Barrie: There wasn't any one event. There wasn't any one epiphanal breakthru, yahoo-awareness, reality-poking-thru-my-soul-&-into-my-eye event which proved to me, mouth agape, hands dangling by my side, that you create your own reality. Rather, it was just an inner clicking and smile that came upon first reading and hearing this concept; it was an ancient "oh yeah" that relaxed out of my soul and into my every day world.
While we're on the subject, once you open yourself up to the possibility that you create your own reality...then it becomes clear...and all the answers and reasons start pouring in...in response to the questions which arise upon accepting that you create your own reality; and any other explanations of things just droop in comparison. For either you create your own reality...or you are a semi-helpless victim in a random universe of random accidents and random bricks falling from the sky or roof. For some (like me) the former clicks; for others, the latter clicks...and so they keep creating random events to support their beliefs; creating events which appear to appear with no rhyme or reason. In any case, we all have our earmarked legion of events and explanations which purport to support the way we each "know" reality is.
What I do, when something happens, usually unpleasant or unexpected, I ask myself: What am I getting out of this? What am I now thinking about that I wouldn't have thought about had this thing not happened? What was I thinking about right before (or days or weeks before) it happened? What am I feeling or remembering now that this thing has happened? What am I gonna do now, that I wouldn't have done otherwise? You'd be surprised (if you have never done this) how willing you are to supply yourself with very significant and valid answers to these questions. If you think it was just an accident or a coincidence, the asking of these questions would be absurd and would make absolutely no sense; and so you wouldn't ask them; and so you wouldn't consciously receive any answers to learn by and grow from. But of course, on deeper, inner levels, along with your wetdreams and floating bagels turning into broken clocks, you'd be asking these questions and learning from them anyway.
Helen M. Fisher:
From ADC site: What are your thoughts on two people being in a dream and one having no memory of it?

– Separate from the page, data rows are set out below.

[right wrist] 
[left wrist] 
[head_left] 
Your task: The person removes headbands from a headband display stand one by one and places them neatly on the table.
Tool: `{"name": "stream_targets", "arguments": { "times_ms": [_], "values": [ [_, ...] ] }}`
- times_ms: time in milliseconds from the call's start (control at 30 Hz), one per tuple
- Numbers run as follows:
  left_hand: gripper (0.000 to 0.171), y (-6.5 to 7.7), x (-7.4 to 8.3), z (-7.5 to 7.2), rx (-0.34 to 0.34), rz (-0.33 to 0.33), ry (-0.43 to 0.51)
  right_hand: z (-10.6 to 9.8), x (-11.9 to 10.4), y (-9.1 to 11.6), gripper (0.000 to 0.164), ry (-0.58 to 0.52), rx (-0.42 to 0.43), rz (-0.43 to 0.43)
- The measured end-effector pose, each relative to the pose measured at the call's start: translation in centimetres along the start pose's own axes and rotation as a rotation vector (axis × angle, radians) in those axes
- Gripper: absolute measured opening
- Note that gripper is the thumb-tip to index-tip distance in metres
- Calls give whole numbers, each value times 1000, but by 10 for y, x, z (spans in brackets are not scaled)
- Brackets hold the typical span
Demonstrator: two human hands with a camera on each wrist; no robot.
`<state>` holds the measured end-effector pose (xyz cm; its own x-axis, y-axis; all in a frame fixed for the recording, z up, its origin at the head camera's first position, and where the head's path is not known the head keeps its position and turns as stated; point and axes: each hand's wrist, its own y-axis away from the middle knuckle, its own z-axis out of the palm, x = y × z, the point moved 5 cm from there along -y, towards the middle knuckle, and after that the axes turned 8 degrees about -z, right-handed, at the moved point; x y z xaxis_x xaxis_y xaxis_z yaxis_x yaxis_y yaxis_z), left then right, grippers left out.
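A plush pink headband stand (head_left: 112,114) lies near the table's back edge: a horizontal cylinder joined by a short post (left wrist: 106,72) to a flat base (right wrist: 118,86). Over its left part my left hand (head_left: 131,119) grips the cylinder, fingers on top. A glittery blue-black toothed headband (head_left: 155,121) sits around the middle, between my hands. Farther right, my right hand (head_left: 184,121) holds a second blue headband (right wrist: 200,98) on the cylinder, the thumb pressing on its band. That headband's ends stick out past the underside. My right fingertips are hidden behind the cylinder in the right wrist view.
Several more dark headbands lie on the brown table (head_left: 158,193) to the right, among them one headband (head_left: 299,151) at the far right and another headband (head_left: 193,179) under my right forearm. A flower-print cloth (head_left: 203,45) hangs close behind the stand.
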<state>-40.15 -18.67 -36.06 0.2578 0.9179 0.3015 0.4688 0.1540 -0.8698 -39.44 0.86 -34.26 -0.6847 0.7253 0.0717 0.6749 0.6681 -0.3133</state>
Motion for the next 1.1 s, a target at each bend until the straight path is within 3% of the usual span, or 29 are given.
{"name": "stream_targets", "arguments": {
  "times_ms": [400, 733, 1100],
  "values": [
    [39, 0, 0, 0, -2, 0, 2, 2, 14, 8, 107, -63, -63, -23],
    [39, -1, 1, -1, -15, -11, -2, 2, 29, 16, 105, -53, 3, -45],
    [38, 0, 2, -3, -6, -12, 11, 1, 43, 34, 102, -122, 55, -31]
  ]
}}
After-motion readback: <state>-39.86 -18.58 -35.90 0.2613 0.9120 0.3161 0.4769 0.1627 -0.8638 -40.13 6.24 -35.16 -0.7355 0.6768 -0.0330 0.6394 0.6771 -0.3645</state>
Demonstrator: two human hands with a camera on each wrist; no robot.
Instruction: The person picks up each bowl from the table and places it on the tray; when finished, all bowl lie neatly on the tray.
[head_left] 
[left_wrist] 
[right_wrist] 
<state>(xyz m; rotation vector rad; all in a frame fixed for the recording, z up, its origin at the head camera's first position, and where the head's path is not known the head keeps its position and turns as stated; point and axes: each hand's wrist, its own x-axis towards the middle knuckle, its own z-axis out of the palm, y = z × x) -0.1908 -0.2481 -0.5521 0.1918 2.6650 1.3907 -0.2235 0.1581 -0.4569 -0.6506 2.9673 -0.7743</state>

Barrie: I think its the norm and it happens all the time. I also think the "reality" of dreams is unrecognized by most people. Some dreams are personal hallucinations of meaning or release of emotions/feelings for the person having them. Other dreams are a shared reality albeit not physical; but just as real. These dreams occur regularly...they are a normal function of life & physical reality; an ongoing "meeting ground" between us physical folks and those who no longer need the camouflage of physical reality. These dreams go unremembered a great deal of the time; or are remembered a little...but as "just a dream." These are the dreams that I believe are the shared dreams that you write of...often, of which, only one person remembers parts of.